Troubleshooting IBM Storage Scale Container Storage Interface (CSI)
CSI pods stuck in CrashLoopBackOff (Unauthorized GET request)
The following output shows an example of the CSI pods in CrashLoopBackOff
.
# kubectl get pods
NAME READY STATUS RESTARTS AGE
ibm-spectrum-scale-csi-9566l 1/2 CrashLoopBackOff 9 26m
ibm-spectrum-scale-csi-attacher-0 1/1 Running 0 85m
ibm-spectrum-scale-csi-klr7x 1/2 CrashLoopBackOff 9 26m
ibm-spectrum-scale-csi-operator-56955949c4-mzn7g 1/1 Running 0 90m
ibm-spectrum-scale-csi-provisioner-0 1/1 Running 0 85m
ibm-spectrum-scale-csi-xlxkl 1/2 CrashLoopBackOff 9 26m
The logs of the CSI pods might reveal what is causing the problems.

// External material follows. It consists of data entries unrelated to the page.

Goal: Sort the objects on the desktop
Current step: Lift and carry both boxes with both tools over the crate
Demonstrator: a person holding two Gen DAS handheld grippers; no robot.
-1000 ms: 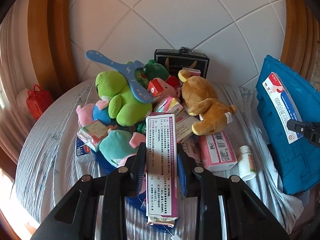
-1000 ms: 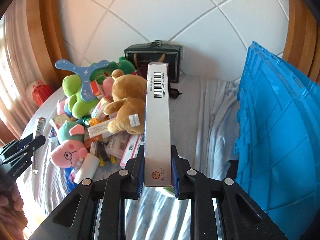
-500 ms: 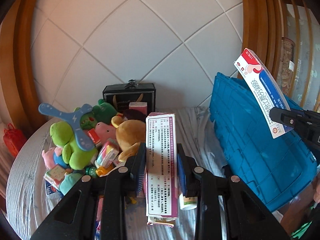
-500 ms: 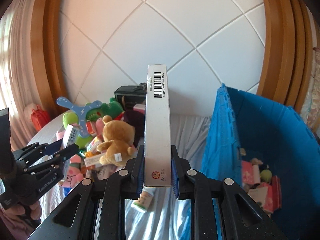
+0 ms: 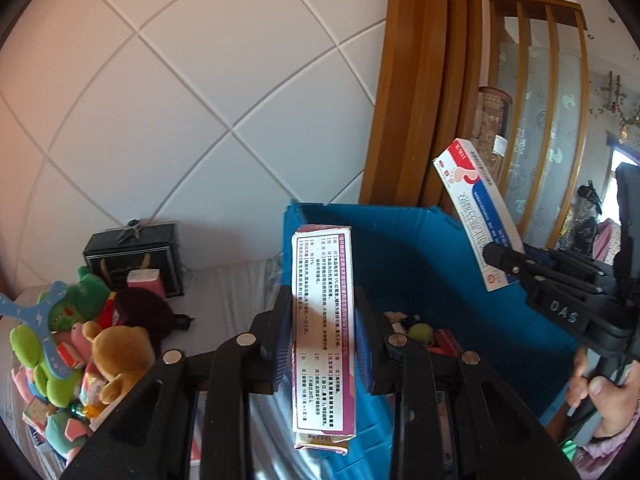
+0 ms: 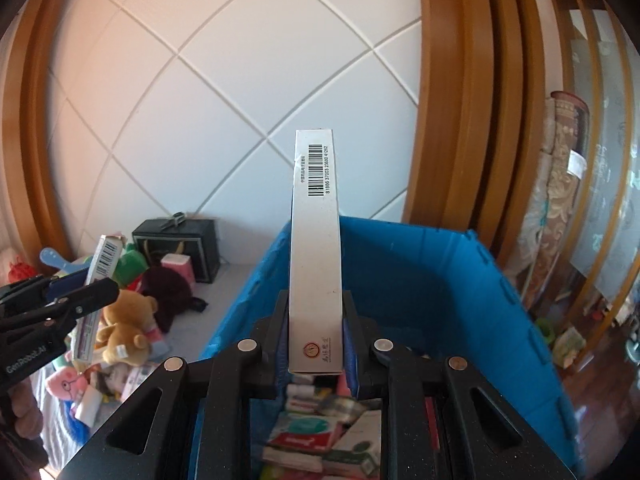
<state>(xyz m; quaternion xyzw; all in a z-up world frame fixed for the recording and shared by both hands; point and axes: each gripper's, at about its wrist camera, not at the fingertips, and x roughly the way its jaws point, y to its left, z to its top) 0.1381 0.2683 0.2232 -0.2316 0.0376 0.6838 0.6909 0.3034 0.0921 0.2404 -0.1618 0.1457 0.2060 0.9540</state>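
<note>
while both grippers are loaded, neither box is dropped yet. left gripper pinches a purple-edged box upright between its pads, held over the near rim of the blue bin. right gripper is pressed tight on a long white box, barcode edge up, poised right above the bin opening; same box shows its red-and-blue face in the left view.

bin floor already holds a layer of flat boxes and packets, so part of the sorting looks done. a yellow-green ball also sits inside.

left of the bin, on the grey cloth, a pile is unsorted: brown bear, green plush, blue boomerang toy, pink pig plush, dark round plush, small pink box, plus loose cartons low in the heap. black case stands farthest back against the white tiled wall.

judgement: task mid-way. two boxes about to go in, then more cartons left in the pile. whether the plush toys go in this bin cannot be told.
</note>
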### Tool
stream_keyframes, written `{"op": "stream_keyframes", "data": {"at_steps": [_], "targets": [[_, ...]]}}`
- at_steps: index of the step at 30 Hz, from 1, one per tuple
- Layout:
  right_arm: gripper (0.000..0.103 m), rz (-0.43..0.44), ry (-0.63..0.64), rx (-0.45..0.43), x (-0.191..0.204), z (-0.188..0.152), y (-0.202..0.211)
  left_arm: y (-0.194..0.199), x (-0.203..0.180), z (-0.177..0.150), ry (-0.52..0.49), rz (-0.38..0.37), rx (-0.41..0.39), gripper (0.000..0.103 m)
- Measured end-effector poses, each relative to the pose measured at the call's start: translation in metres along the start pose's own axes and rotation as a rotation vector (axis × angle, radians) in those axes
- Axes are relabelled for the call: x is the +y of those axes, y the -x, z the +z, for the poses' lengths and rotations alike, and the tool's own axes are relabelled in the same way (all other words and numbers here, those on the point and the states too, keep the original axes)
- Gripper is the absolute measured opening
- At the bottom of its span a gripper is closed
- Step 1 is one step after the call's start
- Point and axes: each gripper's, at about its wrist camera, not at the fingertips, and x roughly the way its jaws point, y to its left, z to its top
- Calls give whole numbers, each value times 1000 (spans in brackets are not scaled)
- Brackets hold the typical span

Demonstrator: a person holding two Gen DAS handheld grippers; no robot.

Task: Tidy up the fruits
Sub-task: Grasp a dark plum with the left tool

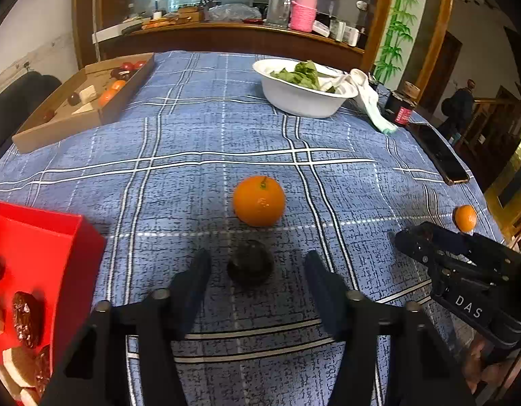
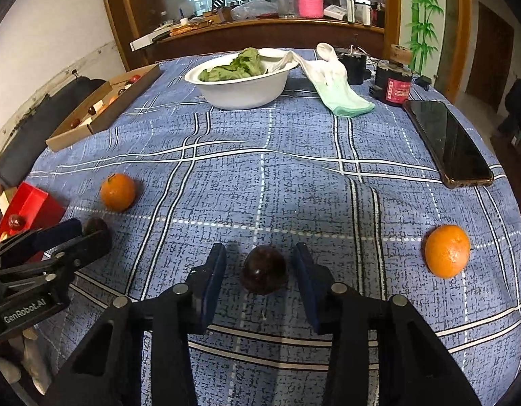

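Low in the left wrist view, the left tool stands apart around a dark round fruit on the worktop. Likewise the right tool stands apart around a dark plum, untouched.

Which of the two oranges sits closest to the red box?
The orange left of the right gripper, just past the red box. The other orange lies far across the tablecloth, below the phone.
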Motion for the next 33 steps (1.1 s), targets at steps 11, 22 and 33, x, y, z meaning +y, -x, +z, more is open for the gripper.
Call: {"op": "stream_keyframes", "data": {"at_steps": [11, 22, 33], "targets": [[22, -20, 16, -7, 3, -2, 1, 1, 12, -2, 51, -76, -17, 25], [21, 79, -49, -34, -4, -3, 11, 5, 21, -1, 92, -128, -37, 25], [21, 256, -232, -53, -16, -10, 36, 16, 27, -1, 129, -186, -67, 25]]}}
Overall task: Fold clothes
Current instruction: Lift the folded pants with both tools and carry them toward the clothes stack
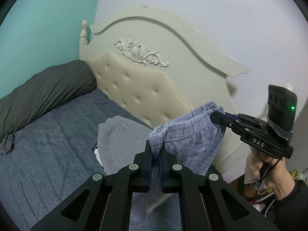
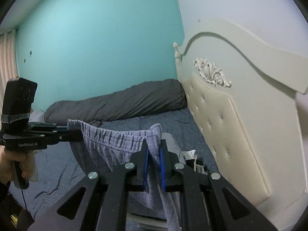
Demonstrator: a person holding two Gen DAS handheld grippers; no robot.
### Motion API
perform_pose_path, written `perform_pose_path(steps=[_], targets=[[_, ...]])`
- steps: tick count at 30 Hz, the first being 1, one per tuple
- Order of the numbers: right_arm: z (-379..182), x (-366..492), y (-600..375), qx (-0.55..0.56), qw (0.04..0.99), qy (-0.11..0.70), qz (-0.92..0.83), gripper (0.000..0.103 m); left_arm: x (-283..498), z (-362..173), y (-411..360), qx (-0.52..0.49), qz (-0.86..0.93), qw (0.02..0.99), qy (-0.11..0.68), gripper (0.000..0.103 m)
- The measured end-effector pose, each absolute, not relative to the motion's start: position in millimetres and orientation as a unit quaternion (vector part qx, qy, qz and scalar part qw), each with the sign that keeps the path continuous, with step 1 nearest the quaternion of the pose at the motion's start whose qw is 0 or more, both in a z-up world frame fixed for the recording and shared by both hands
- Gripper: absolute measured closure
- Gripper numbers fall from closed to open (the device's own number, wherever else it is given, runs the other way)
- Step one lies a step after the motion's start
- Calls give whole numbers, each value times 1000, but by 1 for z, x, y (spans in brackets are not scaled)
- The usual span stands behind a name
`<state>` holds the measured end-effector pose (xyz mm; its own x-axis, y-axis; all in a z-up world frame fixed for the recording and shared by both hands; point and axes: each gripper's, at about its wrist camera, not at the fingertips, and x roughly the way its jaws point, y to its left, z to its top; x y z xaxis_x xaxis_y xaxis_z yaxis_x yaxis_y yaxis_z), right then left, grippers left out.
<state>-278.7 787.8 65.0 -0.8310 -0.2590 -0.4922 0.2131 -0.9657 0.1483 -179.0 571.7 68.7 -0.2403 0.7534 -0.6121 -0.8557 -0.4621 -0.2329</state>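
Checked shorts (image 1: 194, 132) between both hand-held grippers, aloft

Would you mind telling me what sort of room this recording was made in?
Most likely a bedroom at home. A bed with a dark blue sheet stands against a cream tufted headboard, a dark grey duvet lies rolled along the teal wall, and checked shorts are held up above the bed.
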Motion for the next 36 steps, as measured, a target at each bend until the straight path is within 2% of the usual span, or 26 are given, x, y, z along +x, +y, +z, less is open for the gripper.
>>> perform_pose_path(steps=[19, 29, 36], targets=[[-1, -415, 790, 357, 99, -4, -929, 93, -292, -16, 642, -415, 765, 489, 60, 97], [-57, -454, 790, 420, 89, 17, -903, 93, -318, -79, 669, -451, 754, 473, 66, 97], [-66, -462, 789, 437, 82, 10, -896, 90, -332, -102, 673, -469, 761, 446, 46, 94]])
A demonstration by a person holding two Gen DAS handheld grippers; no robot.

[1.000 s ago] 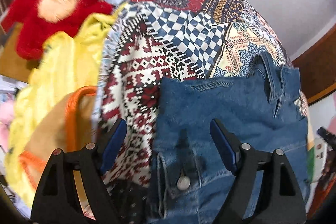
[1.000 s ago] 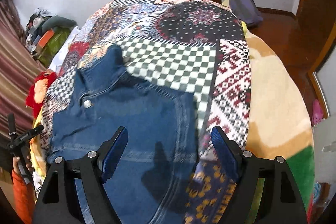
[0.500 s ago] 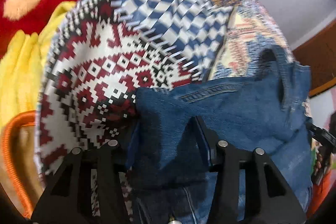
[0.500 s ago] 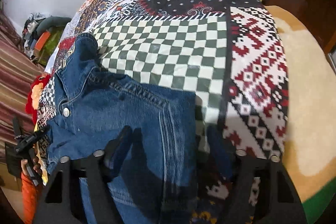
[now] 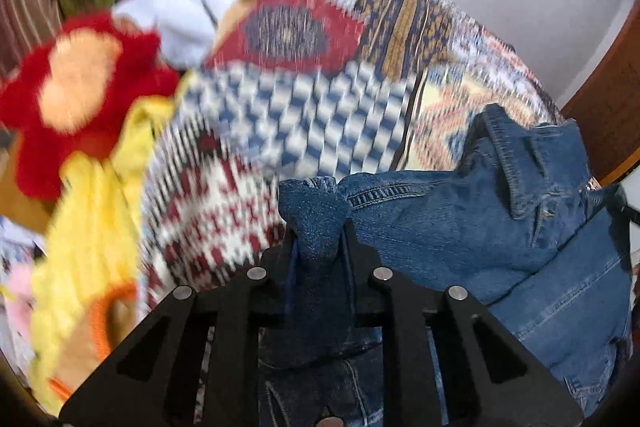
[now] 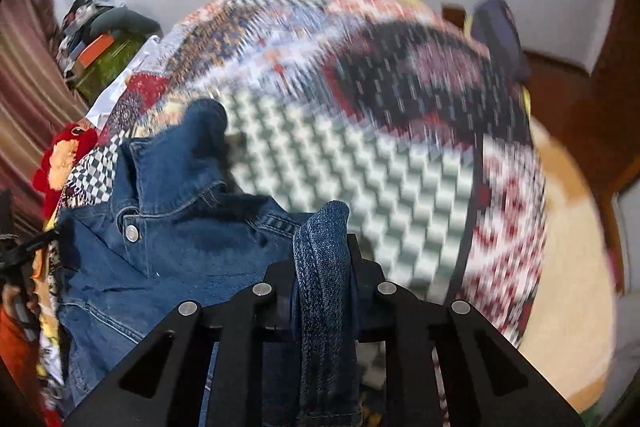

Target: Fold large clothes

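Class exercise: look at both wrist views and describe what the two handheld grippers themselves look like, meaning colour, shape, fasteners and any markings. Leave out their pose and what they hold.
Both the left gripper and the right gripper look alike: matte black frames with angular struts, triangular cut-outs on each side, and round silver pivot pins along the linkages. No cables, labels or markings show. At the left edge of the right wrist view, an orange sleeve appears.

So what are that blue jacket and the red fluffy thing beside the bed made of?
The blue jacket looks like denim: heavy woven cotton, matte and faded, with pale topstitched seams and a metal snap button. The red fluffy thing seems to be a plush toy, probably synthetic pile; the picture is too blurred to be sure.
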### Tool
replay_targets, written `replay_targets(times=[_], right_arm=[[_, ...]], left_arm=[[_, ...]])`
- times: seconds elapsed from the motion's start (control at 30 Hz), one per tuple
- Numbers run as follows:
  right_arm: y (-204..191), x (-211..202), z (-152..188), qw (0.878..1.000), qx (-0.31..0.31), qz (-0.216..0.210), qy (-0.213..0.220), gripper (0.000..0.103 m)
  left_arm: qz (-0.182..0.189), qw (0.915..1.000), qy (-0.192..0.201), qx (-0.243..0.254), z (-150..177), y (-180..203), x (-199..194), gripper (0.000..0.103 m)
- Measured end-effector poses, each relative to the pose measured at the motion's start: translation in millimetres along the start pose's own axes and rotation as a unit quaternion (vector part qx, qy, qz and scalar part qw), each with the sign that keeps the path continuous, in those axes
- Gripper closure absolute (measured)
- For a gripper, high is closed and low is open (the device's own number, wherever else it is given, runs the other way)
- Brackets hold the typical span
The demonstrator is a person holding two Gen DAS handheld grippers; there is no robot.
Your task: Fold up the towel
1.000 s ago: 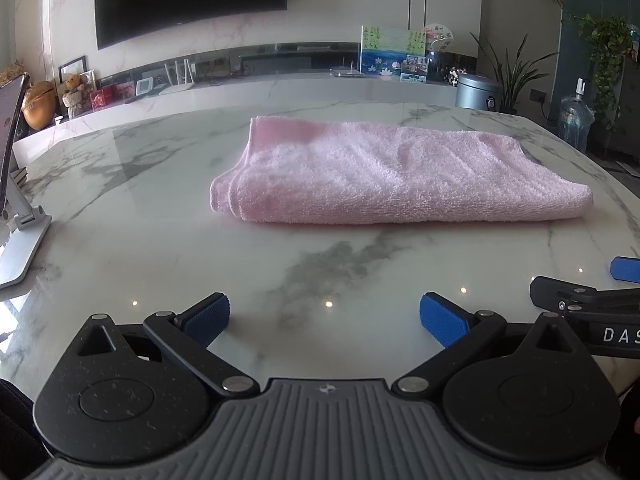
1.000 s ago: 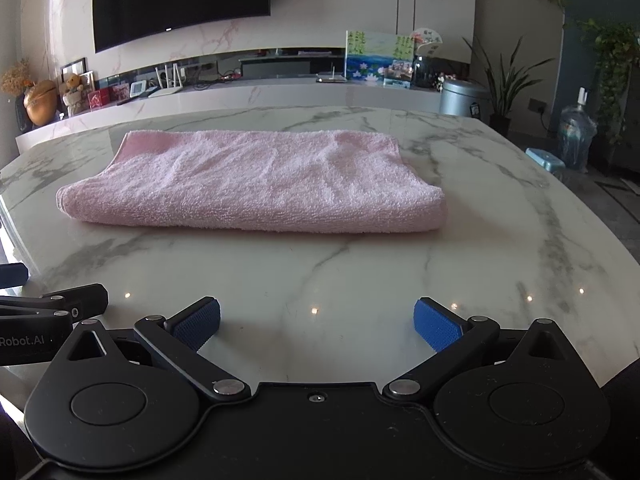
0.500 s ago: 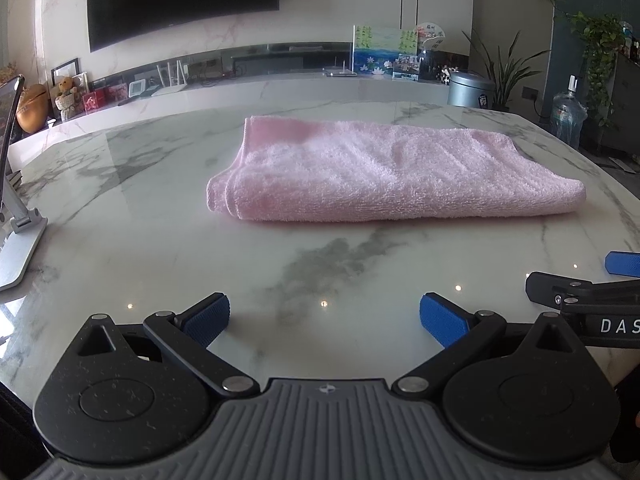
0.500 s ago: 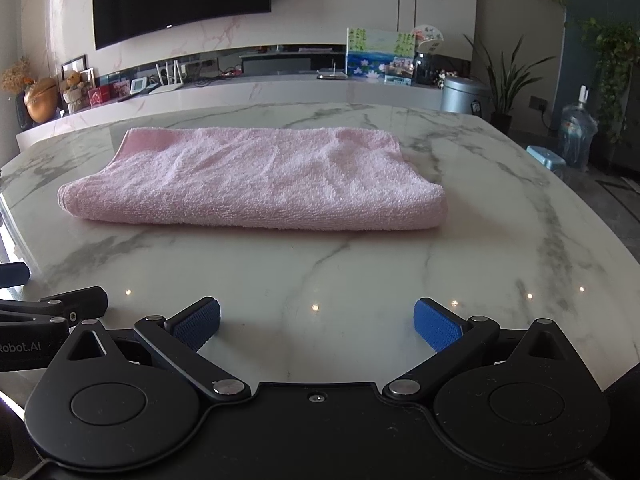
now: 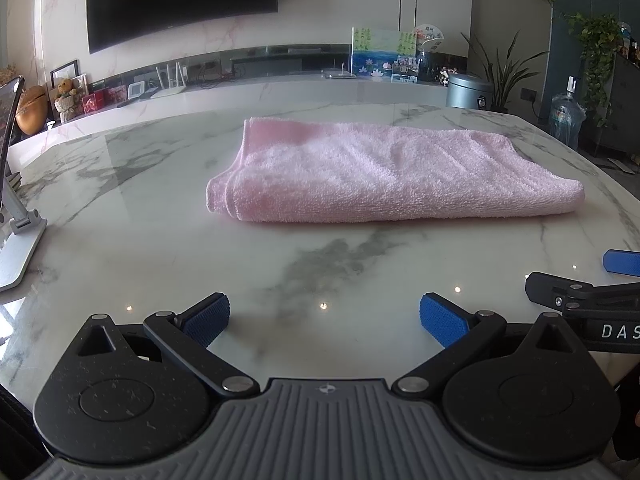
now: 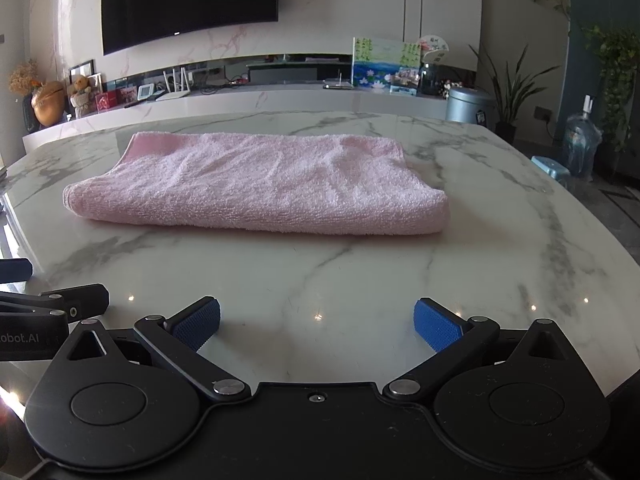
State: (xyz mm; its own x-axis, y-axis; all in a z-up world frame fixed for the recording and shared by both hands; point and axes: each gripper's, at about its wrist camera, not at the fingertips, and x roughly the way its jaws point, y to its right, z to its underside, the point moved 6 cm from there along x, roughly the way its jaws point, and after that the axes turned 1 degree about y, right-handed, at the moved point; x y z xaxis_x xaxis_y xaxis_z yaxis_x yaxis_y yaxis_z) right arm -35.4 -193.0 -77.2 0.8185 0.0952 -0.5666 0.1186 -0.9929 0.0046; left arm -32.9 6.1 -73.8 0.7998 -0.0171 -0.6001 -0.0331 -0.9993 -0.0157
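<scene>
A pink terry towel (image 5: 384,172) lies folded into a long flat strip across the middle of the white marble table (image 5: 160,248); the right wrist view shows the same towel (image 6: 260,184). My left gripper (image 5: 325,320) is open near the front edge, well short of the towel, nothing between its blue pads. My right gripper (image 6: 317,324) is open too, equally far back. Each camera catches the other gripper at its side edge: the right one (image 5: 600,300) and the left one (image 6: 48,308).
A metal phone stand (image 5: 18,240) sits at the table's left edge. Behind the table runs a marble shelf with ornaments, a grey bin (image 5: 468,90), plants and a water bottle (image 5: 566,118). A blue stool (image 6: 550,166) is off to the right.
Both grippers have drifted slightly, so the towel sits a touch lower in each view. The towel itself has not moved, and both stay open.
</scene>
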Motion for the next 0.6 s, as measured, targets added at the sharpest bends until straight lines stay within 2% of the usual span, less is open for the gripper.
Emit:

# kubectl logs ibm-spectrum-scale-csi-9566l -c ibm-spectrum-scale-csi
...
I1218 17:27:33.875884 1 http_utils.go:60] http_utils FormatURL. url: https://ibm-spectrum-scale-gui-ibm-spectrum-scale.apps.example.com:443/
I1218 17:27:33.875894 1 rest_v2.go:586] rest_v2 doHTTP. endpoint: https://ibm-spectrum-scale-gui-ibm-spectrum-scale.apps.example.com:443/scalemgmt/v2/cluster, method: GET, param: <nil>
I1218 17:27:33.875900 1 http_utils.go:74] http_utils HttpExecuteUserAuth. type: GET, url: https://ibm-spectrum-scale-gui-ibm-spectrum-scale.apps.example.com:443/scalemgmt/v2/cluster, user: csi-cnsa-gui-user
-
Check that the
csi-cnsa-gui-user
role was created.# kubectl exec ibm-spectrum-scale-gui-0 -n ibm-spectrum-scale -- /usr/lpp/mmfs/gui/cli/lsuser Defaulting container name to liberty. Use 'kubectl describe pod/ibm-spectrum-scale-gui-0 -n ibm-spectrum-scale' to see all of the containers in this pod. Name Long name Password status Group names Failed login attempts Target Feedback Date ContainerOperator active ContainerOperator 0 EFSSG1000I The command completed successfully.
In this case, the
csi-cnsa-gui-user
role was not created. To resolve the issue, enter the following command to create the GUI user:# kubectl exec -c liberty ibm-spectrum-scale-gui-0 -n ibm-spectrum-scale -- /usr/lpp/mmfs/gui/cli/mkuser csi-cnsa-gui-user -p csi-cnsa-gui-password -g CsiAdmin EFSSG0019I The user csi-cnsa-gui-user has been successfully created. EFSSG1000I The command completed successfully.
-
Check that the
csi-remote-mount-storage-cluster-1
secret was created with correct credentials.# kubectl get secrets csi-remote-mount-storage-cluster-1 -n ibm-spectrum-scale-csi -ojsonpath='{.data.username}' | base64 --decode csi-cnsa-gui-user # kubectl get secrets csi-remote-mount-storage-cluster-1 -n ibm-spectrum-scale-csi -ojsonpath='{.data.password}' | base64 --decode this-is-a-bad-password
In this case, the
csi-remote-mount-storage-cluster-1
secret was created without the correct password. To resolve the issue, enter the following command to delete the secret and re-create it with correct values:# kubectl delete secrets csi-remote-mount-storage-cluster-1 -n ibm-spectrum-scale-csi secret "csi-remote-mount-storage-cluster-1" deleted # kubectl create secret generic csi-remote-mount-storage-cluster-1 --from-literal=username=csi-cnsa-gui-user --from-literal=password=csi-cnsa-gui-password -n ibm-spectrum-scale-csi secret/csi-remote-mount-storage-cluster-1 created # kubectl label secret csi-remote-mount-storage-cluster-1 product=ibm-spectrum-scale-csi -n ibm-spectrum-scale-csi secret/csi-remote-mount-storage-cluster-1 labeled
CSI CR is never created
When all the core pods are running and the IBM Storage Scale container native cluster appears to be in a good state, the CSI CR is created automatically. In some error paths this does not happen and causes the driver pods to not be scheduled.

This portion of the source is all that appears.